Changes in mean sea levels and their extremes, as well as sea surface temperatures (SSTs) and ocean pH (acidity) have the potential to affect both the coastal terrestrial and marine environments. This is discussed at length in Chapter 8 of the Technical Report . Impacts of sea level rise and changes to the frequency of extreme sea levels will be felt through coastal flooding and erosion. For the adjacent marine environment, increases in ocean temperatures and acidity may alter the distribution and composition of marine ecosystems and affect vegetation and coastal fisheries.


Changes in sea level are caused primarily by changes in ocean density (‘thermal expansion’) and changes in ocean mass due to the exchange of water with the terrestrial environment, including from glaciers and ice sheets (see Technical Report, Section 8.1 for details).

Over 1966–2009, the average of the relative tide gauge trends around Australia is a rise of 1.4 ± 0.2 mm/yr.
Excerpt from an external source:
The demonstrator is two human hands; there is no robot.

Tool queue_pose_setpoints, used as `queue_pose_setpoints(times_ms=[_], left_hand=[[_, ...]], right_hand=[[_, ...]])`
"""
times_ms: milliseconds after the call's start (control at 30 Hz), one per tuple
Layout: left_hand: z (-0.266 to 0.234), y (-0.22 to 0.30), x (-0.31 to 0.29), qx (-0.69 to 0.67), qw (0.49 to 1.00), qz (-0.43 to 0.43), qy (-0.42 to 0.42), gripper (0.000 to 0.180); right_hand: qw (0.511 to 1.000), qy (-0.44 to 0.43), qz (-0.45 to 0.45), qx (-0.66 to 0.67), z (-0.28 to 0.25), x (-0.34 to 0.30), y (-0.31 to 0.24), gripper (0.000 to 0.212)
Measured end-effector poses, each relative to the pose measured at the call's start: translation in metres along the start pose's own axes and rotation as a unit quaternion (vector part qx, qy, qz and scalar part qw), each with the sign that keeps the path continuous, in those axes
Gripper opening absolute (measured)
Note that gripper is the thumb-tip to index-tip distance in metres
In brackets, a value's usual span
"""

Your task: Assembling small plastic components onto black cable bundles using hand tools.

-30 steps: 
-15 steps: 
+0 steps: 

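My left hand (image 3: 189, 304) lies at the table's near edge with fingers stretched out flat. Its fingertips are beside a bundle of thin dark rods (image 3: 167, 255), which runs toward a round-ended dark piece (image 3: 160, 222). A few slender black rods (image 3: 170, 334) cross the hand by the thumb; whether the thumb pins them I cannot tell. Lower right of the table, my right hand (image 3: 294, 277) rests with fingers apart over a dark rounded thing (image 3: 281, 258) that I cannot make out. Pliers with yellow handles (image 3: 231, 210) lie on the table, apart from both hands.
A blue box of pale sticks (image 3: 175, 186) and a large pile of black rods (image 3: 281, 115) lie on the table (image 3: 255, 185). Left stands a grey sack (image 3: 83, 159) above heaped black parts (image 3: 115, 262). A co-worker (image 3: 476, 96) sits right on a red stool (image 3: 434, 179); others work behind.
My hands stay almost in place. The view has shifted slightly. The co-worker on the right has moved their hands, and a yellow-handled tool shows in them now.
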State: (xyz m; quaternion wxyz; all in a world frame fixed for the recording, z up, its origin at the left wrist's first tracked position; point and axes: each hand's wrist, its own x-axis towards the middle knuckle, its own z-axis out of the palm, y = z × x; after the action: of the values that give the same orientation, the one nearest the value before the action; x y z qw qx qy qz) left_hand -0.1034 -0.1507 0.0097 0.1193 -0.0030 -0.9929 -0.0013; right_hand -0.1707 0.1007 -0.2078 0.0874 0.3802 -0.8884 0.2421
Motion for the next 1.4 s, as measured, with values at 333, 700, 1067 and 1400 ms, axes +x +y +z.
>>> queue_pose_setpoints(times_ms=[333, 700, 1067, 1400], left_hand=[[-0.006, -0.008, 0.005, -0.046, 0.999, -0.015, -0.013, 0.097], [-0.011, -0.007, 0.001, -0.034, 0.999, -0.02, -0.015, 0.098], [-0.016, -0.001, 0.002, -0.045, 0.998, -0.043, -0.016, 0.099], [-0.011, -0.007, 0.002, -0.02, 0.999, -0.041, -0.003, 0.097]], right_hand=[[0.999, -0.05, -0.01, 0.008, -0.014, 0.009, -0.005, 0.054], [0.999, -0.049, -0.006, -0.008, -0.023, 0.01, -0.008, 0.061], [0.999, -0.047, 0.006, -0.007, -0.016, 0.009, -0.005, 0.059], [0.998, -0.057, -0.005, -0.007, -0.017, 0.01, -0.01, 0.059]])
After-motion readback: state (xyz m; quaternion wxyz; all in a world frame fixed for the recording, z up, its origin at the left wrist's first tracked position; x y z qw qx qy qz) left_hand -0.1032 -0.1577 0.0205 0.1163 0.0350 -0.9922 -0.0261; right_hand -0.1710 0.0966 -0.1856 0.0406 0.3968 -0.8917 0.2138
After the influence of the El Niño Southern Oscillation (ENSO) on sea level is removed, the average trend is 1.6 ± 0.2 mm/yr. After accounting for and removing the effects of vertical land movements due to glacial rebound and the effects of natural climate variability and changes in atmospheric pressure, sea levels have risen around the Australian coastline at an average rate of 2.1 mm/yr over 1966–2009 and 3.1 mm/yr over 1993–2009. These observed rates of rise for Australia are consistent with global average values.

In line with global mean sea level, Australian sea levels are projected to rise through the 21st century (very high confidence), and are very likely to rise at a faster rate during the 21st century than over the past four decades, or the 20th century as a whole, for the range of RCPs considered (high confidence).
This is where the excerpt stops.